しなやかな足まわりと旋回性能の高さを確認
走り始めてまず感じることは、とても滑らかに動き出すということだった。試乗車はPHEVだが、今回はハイブリッドモードで走ってほしいとのこと。よって、アクセルを少し踏み込むとエンジンが始動してしまうのだが、ノイズも程よく抑えられていて静粛性はまずまず。のちにエコモードで走るとモーター領域が広がり更に静粛性がアップして滑らかさがより感じられた。言わずもがな、EVで走れば静けさはもっと高まる。このクルマにクラウンという冠を与えることが少々疑問だったが、この滑らかさと静粛性があるのなら納得もできそうだ。
コースインしてペースを上げると、旋回性がかなり高いことが感じられる。ステアリングを少し切ったところからリヤが追従し、キビキビとした身のこなしを展開するのだ。PHEVなのだからおそらく車重は2トン前後だろうが(車両重量は未公表)、それをものともせずに駆け抜けて行くところが面白い。けれども、だからといって足まわりをガチガチに引き締めたような感覚はなく、しなやかさも残しているところが好感触だ。
重量級をキビキビスポーティに走らせようとすると、どうしてもガチガチになりがちだが、そこは後輪操舵や四輪駆動があってこその仕立てのようにも感じる。のちにスポーツモードに変更し、足まわりやDRSがスポーツ方向に変化したとしても、クラウンらしい所作を忘れてはいない。
クラウンの担当主査である本間裕二氏は「おひとりおひとりに合ったクラウンをと、4つのモデルを展開しますが、このスポーツは、上質でありながらも、俊敏でスポーティな走りを提供できるように開発を行ってきました。
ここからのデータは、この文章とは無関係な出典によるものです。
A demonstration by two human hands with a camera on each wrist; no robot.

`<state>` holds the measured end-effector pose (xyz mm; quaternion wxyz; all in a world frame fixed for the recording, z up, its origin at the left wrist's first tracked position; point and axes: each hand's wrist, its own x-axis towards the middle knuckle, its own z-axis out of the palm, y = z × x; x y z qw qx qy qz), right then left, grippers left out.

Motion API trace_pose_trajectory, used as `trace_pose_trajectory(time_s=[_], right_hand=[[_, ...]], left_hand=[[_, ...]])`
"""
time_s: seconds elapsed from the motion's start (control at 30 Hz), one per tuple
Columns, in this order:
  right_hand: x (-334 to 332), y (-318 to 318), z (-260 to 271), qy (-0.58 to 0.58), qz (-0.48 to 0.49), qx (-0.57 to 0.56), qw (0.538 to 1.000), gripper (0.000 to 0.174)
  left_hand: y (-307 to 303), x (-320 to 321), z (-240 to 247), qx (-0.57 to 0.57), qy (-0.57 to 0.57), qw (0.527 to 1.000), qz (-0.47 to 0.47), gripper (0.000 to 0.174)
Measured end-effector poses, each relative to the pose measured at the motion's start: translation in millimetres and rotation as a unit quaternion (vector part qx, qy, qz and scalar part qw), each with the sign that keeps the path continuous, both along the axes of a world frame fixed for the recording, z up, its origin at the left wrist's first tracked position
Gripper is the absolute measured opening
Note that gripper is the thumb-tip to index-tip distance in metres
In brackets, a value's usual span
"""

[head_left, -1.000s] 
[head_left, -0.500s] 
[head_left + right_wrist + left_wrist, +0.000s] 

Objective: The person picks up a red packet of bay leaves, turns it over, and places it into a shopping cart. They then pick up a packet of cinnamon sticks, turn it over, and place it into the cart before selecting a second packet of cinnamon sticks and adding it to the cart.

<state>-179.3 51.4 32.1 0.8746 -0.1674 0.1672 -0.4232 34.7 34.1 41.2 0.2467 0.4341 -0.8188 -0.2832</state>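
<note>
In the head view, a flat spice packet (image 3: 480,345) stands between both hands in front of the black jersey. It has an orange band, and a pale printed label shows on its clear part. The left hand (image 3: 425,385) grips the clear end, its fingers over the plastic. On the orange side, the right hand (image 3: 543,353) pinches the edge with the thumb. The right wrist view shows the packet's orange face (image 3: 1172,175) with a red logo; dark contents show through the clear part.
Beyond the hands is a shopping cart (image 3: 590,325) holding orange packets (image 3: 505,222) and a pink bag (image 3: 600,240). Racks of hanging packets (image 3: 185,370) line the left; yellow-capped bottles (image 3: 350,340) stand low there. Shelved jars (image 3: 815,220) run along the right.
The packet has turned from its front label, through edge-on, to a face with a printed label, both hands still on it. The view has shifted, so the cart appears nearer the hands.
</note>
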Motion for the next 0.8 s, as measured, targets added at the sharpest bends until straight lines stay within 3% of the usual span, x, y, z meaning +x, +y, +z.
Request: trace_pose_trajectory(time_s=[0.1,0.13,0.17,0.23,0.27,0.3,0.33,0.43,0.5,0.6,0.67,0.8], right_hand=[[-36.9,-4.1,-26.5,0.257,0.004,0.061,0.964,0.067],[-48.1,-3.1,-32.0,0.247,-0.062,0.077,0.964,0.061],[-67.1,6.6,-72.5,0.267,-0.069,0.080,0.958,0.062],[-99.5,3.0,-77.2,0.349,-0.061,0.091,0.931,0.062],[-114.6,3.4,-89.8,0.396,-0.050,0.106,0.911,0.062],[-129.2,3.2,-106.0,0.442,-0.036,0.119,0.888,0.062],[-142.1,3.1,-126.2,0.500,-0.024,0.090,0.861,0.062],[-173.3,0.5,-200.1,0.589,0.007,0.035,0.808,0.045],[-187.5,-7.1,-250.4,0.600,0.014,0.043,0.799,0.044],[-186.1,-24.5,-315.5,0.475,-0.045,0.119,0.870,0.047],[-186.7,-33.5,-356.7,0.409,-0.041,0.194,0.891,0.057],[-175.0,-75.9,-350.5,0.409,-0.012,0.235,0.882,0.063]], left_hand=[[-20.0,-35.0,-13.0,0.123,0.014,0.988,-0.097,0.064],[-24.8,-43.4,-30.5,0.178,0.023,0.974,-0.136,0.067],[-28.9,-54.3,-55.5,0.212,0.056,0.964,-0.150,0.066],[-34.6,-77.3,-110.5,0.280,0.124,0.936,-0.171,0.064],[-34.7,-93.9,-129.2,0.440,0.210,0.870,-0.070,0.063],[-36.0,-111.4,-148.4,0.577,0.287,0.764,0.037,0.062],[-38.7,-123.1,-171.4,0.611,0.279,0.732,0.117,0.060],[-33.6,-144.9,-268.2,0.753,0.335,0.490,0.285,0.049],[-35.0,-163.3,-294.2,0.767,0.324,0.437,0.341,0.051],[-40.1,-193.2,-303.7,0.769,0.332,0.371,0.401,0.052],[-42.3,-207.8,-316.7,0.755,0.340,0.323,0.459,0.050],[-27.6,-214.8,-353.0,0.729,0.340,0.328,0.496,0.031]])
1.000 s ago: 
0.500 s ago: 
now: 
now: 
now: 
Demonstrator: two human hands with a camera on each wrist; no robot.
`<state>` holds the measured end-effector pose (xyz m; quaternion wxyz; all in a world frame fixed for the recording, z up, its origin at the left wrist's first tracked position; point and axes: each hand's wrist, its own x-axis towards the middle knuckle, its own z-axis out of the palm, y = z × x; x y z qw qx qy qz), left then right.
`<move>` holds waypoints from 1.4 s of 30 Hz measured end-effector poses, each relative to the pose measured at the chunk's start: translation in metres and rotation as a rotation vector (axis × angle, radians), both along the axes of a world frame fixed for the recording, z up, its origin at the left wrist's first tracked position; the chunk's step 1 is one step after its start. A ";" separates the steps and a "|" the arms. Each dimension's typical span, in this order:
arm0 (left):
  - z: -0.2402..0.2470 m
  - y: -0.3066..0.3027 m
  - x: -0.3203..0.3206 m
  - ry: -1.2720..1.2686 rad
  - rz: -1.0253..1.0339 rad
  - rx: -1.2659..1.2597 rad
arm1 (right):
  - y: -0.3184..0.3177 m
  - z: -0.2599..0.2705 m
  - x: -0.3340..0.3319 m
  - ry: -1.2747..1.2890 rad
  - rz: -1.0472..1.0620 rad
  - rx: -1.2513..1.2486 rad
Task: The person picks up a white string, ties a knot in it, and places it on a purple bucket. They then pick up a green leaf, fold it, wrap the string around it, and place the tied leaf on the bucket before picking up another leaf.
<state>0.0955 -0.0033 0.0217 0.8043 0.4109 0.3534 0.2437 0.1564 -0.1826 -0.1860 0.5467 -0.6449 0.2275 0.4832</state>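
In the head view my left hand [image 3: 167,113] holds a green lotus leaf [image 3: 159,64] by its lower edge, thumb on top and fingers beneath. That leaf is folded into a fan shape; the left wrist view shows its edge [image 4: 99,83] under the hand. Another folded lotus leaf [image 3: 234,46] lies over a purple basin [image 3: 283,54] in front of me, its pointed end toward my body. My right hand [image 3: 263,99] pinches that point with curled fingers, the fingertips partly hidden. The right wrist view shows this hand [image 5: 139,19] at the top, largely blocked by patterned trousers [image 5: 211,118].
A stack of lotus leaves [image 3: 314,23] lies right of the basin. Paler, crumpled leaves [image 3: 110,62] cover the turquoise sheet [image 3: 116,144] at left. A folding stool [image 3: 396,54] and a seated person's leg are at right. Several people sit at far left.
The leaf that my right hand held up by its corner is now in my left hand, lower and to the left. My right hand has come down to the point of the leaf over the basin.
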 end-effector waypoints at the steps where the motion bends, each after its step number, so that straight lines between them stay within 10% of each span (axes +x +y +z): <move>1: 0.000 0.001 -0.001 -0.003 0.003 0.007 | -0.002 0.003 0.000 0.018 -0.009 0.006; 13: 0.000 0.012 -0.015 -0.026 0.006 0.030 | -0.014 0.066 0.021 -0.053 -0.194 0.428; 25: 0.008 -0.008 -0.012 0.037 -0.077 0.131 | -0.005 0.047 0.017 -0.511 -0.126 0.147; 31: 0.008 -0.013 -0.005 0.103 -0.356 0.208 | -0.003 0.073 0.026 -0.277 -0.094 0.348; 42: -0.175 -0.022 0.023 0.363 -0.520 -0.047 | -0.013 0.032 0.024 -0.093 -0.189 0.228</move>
新たなカタチのスポーツSUVを提案したいと思っております」と語っていた。
その言葉どおり、プロトタイプながらもしなやかかつスポーティだったクラウンスポーツ。正式に登場した時、その方向性がどこまで引き上げられているのか? また、HEVの仕上がりはどのようになるのか? 夏から秋にかけて話題になりそうなこのクルマの公道での姿を早く見たいものだ。